I'm a little late posting about this, but technically I have three "first" days so I'm not that far behind, right?? My school does Kindergarten Phase In days so that teachers can have time with small groups to test and to teach routines, procedures and foundational skills in preparation for the first day altogether. It's a nice way to ease into the school year, because it forces us to put academics on hold and to focus on social skills and routines. I'm always grateful for my small group time with the kiddos in order to get to know them better, but I'm always antsy to have them altogether for the first time!
Every year, one of the first activities I do is read The Kissing Hand by Audrey Penn. There are SO many activities that can be done with this book and it can really help with that separation anxiety your kinders are probably feeling on the first day of school. This year, we decided to do a fun handprint activity with an accompanying poem - this way families have a physical reminder of just how little their child was on the first day of school.

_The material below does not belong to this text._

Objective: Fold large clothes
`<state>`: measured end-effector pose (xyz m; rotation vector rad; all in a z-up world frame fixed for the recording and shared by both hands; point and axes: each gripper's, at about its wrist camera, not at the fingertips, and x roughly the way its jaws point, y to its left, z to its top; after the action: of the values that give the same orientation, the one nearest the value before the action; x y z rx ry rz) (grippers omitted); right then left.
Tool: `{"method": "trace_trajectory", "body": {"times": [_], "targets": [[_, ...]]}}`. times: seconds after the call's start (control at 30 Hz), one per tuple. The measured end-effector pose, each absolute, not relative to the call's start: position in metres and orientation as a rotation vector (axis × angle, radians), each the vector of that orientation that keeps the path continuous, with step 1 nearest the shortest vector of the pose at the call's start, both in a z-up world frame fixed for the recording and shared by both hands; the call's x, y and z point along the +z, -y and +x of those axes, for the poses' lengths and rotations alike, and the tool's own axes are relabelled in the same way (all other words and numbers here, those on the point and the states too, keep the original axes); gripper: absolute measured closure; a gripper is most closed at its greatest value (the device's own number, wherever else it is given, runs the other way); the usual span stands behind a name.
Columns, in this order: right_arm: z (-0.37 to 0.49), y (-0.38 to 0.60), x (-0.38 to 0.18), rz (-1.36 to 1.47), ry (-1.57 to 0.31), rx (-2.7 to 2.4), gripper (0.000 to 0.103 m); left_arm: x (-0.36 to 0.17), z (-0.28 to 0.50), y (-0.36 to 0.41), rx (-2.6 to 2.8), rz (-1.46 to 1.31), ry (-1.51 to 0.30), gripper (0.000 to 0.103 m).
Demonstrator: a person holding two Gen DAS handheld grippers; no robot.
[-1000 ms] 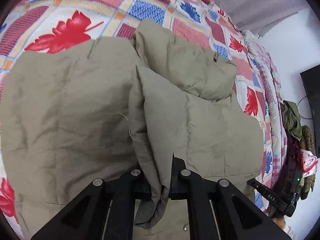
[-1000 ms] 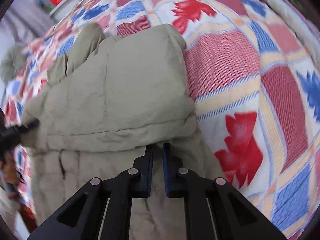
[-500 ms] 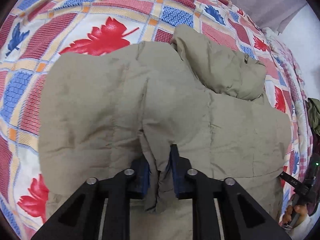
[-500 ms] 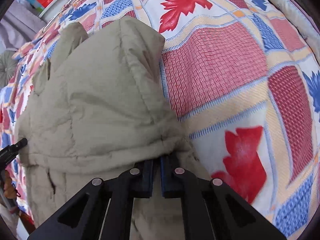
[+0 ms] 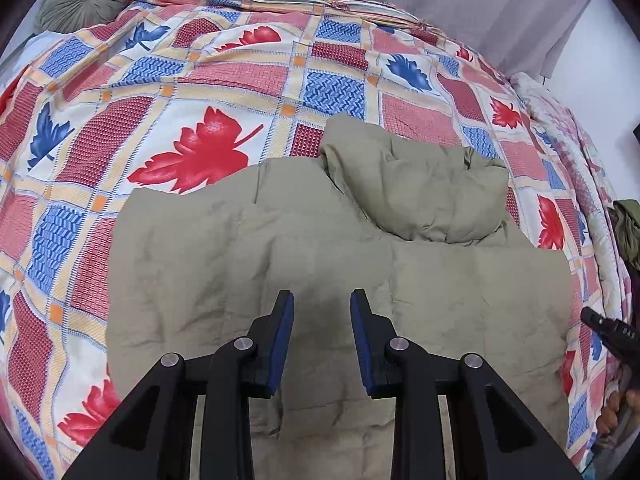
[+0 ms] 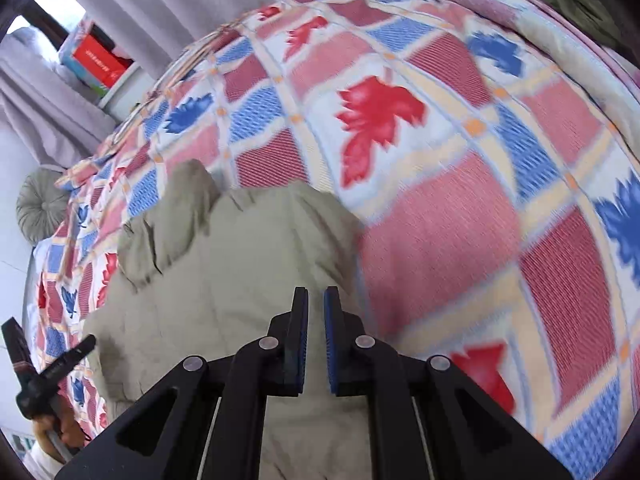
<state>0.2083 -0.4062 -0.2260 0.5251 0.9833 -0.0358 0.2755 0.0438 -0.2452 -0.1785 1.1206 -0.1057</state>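
Jacket (image 5: 320,264) hem hidden behind claw; bedspread (image 6: 500,208) motion-blurred

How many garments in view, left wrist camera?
2. A khaki jacket flat on the bedspread, centre; a dark green garment at the right edge. Others may be hidden.

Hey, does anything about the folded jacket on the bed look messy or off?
Mostly tidy. The olive jacket lies flat on the bedspread, but its hood sits bunched and puffed at the far edge, not flattened.
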Motion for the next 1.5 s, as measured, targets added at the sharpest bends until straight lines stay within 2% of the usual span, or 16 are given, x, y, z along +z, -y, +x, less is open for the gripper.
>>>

I can't remember where or when I found the poem, but it's very sweet and I wish I could credit the person who wrote it! I like that it's a reminder to parents that they are always in their child's mind, even if it may not seem like it. The book, The Kissing Hand came with stickers in the back and luckily I still have some left so I put it in the middle of the painted hands! I've used plain red hearts as well. Kids love making this and it's a good way for me to observe their gluing skills!
I like to find new and fun ways to track my students' growth academically throughout the year and I've tried several different types of data folders. I'm excited to try my Kindergarten Portfolio that I created for this year. You can find it on Teachers Pay Teachers! This portfolio really allows students to hold themselves accountable for their own growth - it can be done independently and tracks the same foundational skills throughout the year so that they can do comparisons. It also leaves room for pictures so that they can see how they physically change throughout the year. I'm excited to see it unfold and it has gone very smoothly the last two days.
Since I have such small groups each day, I try not to overload on the academics, but I do try to get an idea of where the starting point for each child is. That's why I use these data folders right away.
Additionally, we focus a lot on teamwork and social skills. I like to set the tone of a classroom family early and firmly. See more about this in my post about Classroom Expectations. On these first days, I do different activities to allow students to feel comfortable around each other and to practice using kind words and positive language. I set up fine motor and free play activities to cultivate an environment that encourages cooperative play. This way I can sit back and observe how students react and engage with one another. This is just as important as academics! Especially in kindergarten! I recently read a fascinating article about kindergarten behavior, how important it is and how it carries with children throughout their lives. Some activities I set up for my kids are play-doh stations, math manipulative stations (pattern blocks, geoblocks etc.) and puzzles. I don't want to give too much structure too early because I want to see their little imaginations run wild! This way I can see what interests to incorporate into later lessons.
One of the other important things I'm always sure to include on the first days (And every day for that matter) are BRAIN BREAKS! Love them! I use a lot of different resources, but my favorite is by far GoNoodle. It's a free website that features Kid's Zumba, Koo Koo Kangaroos, yoga, physical and thought provoking exercises and SO much more! The kids love it because they get a little monster that represents the class and it grows as they continue to do the activities. I tried it out on my tiny little group today and they really loved it!
I love that these breaks get the kids moving, gets their wiggles out and in turn allows them to be prepared to focus on a new task. I use brain breaks throughout the day, but generally after an especially long chunk of academics and at the end of the day while we're waiting on buses to be called. Look for a post later in the year on keeping your dismissal time organized. It can be a crazy part of the day and it's taken a lot of tweaking for me to get it right!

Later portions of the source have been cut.